HDFS DataTap TDE Configuration

NOTE
This article only applies to HDFS DataTaps.

Transparent Data Encryption (TDE) provides end-to-end data encryption between virtual clusters and HDFS storage resources. This encryption and decryption are transparent, because no changes are required to the application code. Only the virtual cluster can encrypt and decrypt this data; the storage resource never stores nor accesses unencrypted data or the keys required to decrypt that data. This means that data is encrypted both when it is at rest (residing on storage media such as a disk) and in transit (being transmitted across a network).

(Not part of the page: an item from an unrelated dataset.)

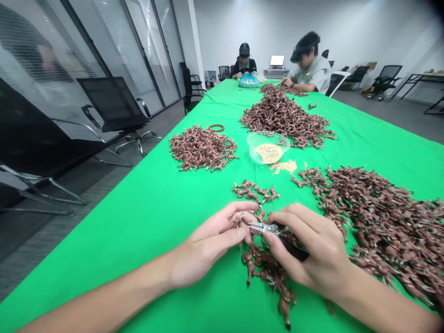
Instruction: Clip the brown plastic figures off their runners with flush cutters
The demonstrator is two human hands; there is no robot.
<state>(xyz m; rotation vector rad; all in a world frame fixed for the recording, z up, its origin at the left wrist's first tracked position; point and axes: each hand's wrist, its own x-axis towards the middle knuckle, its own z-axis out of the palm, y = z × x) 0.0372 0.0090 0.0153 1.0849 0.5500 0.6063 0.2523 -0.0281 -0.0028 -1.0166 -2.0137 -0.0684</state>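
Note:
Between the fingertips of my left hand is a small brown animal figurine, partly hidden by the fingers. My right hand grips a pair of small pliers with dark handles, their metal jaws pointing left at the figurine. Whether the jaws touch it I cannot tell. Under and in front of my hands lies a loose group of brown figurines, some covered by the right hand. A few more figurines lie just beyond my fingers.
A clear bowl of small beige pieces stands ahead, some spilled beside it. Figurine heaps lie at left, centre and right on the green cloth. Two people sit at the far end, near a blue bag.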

DataTaps handle TDE because encrypting and decrypting data is computationally intensive, and this method will only affect the container that accesses the TDE-enabled DataTap.

A virtual cluster that will use TDE-enabled DataTaps must be Kerberized, because the DataTap uses Kerberos authentication when communicating with the Key Management Service (KMS).

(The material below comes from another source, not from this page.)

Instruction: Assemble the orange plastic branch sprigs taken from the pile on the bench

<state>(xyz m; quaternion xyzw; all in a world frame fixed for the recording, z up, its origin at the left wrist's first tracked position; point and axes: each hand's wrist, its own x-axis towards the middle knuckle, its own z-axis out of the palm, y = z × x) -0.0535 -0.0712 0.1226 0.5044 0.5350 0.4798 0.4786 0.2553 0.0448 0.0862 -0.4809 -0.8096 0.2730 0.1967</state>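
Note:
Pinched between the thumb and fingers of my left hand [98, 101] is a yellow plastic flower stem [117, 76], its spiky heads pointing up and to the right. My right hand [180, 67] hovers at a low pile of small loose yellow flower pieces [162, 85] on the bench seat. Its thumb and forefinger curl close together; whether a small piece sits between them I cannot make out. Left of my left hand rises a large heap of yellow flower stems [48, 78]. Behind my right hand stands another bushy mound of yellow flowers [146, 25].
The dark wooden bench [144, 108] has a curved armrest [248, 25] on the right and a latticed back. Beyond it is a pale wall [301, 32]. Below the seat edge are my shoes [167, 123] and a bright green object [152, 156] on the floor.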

Enabling TDE requires several configuration changes to the remote HDFS storage resource, including:

  • Installing and configuring a KMS, including the Access Control List (ACL) and SSL.
  • Configuring the remote HDFS storage resource to use the KMS.
  • Creating an encryption key and encryption zone on the remote HDFS storage resource.

The instructions in this article assume that the remote HDFS storage resource and KMS have been correctly configured before proceeding to create and configure the DataTap. Please see Sample TDE Configuration, below, for a sample CDH-based HDFS and KMS) configuration.

On the HPE Ezmeral Runtime Enterprise side, enabling and supporting TDE requires the following configuration updates to the virtual cluster itself:

  • KMS URL: The DataTap and HDFS client use this information to locate the KMS.
  • Truststore: The DataTap and HDFS client use this information to authenticate with the KMS server because the protocol is based on HTTPS.
NOTE
The DataTap must be configured in passthrough mode (see HDFS DataTap Kerberos Security) in order to enable TDE.

Please see the appropriate section below for instructions on configuring a virtual cluster:

Configuring Cloudera Clusters for TDE

Configuring Cloudera clusters for TDE is a two-phase process:

Phase 1: Configuring the KMS URL (CDH)

To configure the KMS URL for a Cloudera virtual cluster:

  1. In the remote HDFS storage resource, add the dfs.encryption.key.provider.uri property to the following:
    • HDFS Service Advanced Configuration Snippet (Safety Valve) for hdfs-site.xml.

    • HDFS Client Advanced Configuration Snippet (Safety Valve) for hdfs-site.xml.

  2. In the remote HDFS storage resource, add the hadoop.security.key.provider.path property is added to Cluster-wide Advanced Configuration Snippet (Safety Valve) for core-site.xml.

Phase 2: Configuring the Truststore (CDH)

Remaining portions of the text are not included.